Quickly Find and Mask all Sensitive Data with Data Masker for SQL Server
Khie Biggs, a software developer on the Data Masker team at Redgate explains how a recent set of Data Masker improvements should make it significantly easier and faster to determine what data needs to be masked, implement a masking plan, and then to apply the masking operation, to protect sensitive and personal data in all the tables and columns of your SQL Server databases.
The Data Masker development team have made significant improvements to Data Masker v7, on two major fronts:
- Masking all sensitive and personal data –
- Making it much easier for users to define what data is sensitive – ideally by creating a masking plan based directly on documented data classifications
- Much simpler tracking of the masking plan – significant improvements to the GUI make it much easier to rapidly identify sensitive data, set up appropriate rules, see which masking rules are applied to which column, and what sensitive data you’ve yet to mask
- Improving the performance of commonly-used masking rules – so that even complex masking operations run as quickly and efficiently as possible.
- At least 2.5 – 3 times faster, according to early customer reports
Masking all sensitive and personal data
Data Masker is a powerful tool for obfuscating personal and sensitive data in your SQL Server databases, so that it is safe for use in development work, training, testing, research, analysis and reporting. With regulations such as GDPR and CCPA, of course, removing or otherwise protecting this data is now a legal obligation; you cannot afford to ‘miss bits’. Data masker v7 should give users a lot more confidence both that their masking plans capture all the data that needs masking, and then that they have configured their masking operation correctly, so that it provides full masking coverage of every piece of personal or sensitive data in the database.
All the new functionality is exposed in the GUI through a revamped Tables page, and its right-click context menu.
Importing sensitivity classifications
Every effective data masking strategy starts with comprehensive knowledge of the data that is personal or otherwise sensitive, where that data resides, and how it is used. Many of our customers already have information about sensitive columns of their database tables, ideally documented in a data catalog, but sometimes stored in applications such as Microsoft Excel.
Using the new Export/Import Plan button on the bottom of the Tables tab, you can import into Data Masker, as a Masking Plan, either of the following:
- SQL Server classification extended properties – including classifications for SQL Server 2019 and Azure SQL Database
- Your own custom sensitivity categorizations for tables and columns, stored in a CSV file
If you use SQL Data Catalog, you can now export its data classifications to a CSV file and then import them into Data Masker, so that your masking plan is based directly on the agreed and documented classifications for your organization. Alternatively, you can simply import your own custom CSV files.
Assign basic sensitivity classifications within Data Masker
Importing a predefined masking plan is the recommended route, but if you don’t have a CSV containing classification information, we’ve also made it easier to apply sensitivity settings directly within the Tables tab. If you select multiple columns or tables, the right click context menu will bulk apply the chosen sensitivity classification to all of them.

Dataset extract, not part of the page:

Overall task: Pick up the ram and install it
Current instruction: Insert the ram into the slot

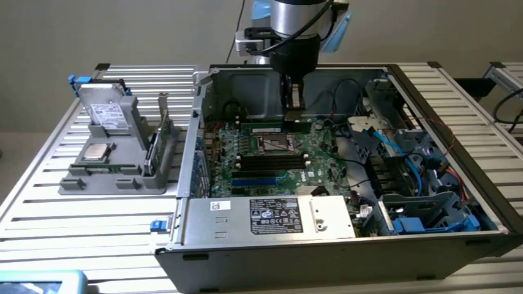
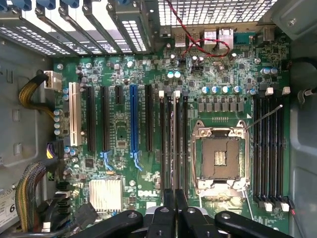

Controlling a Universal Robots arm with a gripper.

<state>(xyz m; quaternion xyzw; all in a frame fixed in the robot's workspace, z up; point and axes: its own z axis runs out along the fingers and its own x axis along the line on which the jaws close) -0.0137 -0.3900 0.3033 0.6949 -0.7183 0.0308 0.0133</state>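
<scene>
The ram [image 1: 266, 128] is a thin green stick standing on edge in a slot just behind the CPU socket [image 1: 274, 144] on the motherboard [image 1: 245, 171] inside the open computer case. My gripper [image 1: 294, 112] comes straight down onto it, fingers close together around its upper edge. In the wrist view the ram [image 2: 177, 139] appears edge-on as a pale line among the black memory slots [image 2: 168, 144] beside the CPU socket [image 2: 220, 156], running out from between my gripper [image 2: 174, 204] fingers.
A grey holder [image 1: 114, 174] on the exterior view's left carries a hard drive [image 1: 108, 113], a CPU chip [image 1: 98, 151] and an upright green card [image 1: 163, 138]. A labelled metal box [image 1: 270, 215], blue cables [image 1: 392, 147] and drive cages [image 1: 429, 214] crowd the case.
</scene>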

Implementing your masking plan
All columns should be classified, so you know which need masking and which don’t. This is the basis of your masking plan. Next, you need to build your masking set to ensure that all sensitive and personal columns have appropriate masking rules applied to them to protect their data. We’ve made some improvements to make it much easier to track all this.
Which tables and columns are classified and masked?
The Plan Summary column of the Tables page is now a lot more descriptive and automatically updates as you add Sensitivity classifications and apply rules to columns, so it always indicates clearly how many columns have been masked appropriately.
If any columns marked sensitive haven’t had rules applied to them, or if you haven’t specified whether a column should be masked or not, the cell will be marked in bold.
Filtering by sensitivity
We’ve added a filter to the Sensitivity column of the Tables page to make it easier to locate sensitive columns and tables that require attention, or tables and columns that don’t have sensitivity settings configured, especially when working with large tables with many columns. Simply right click on the Sensitivity column and select Filter, and at the top of the grid, you’ll now see checkboxes that you can use to filter the data as required.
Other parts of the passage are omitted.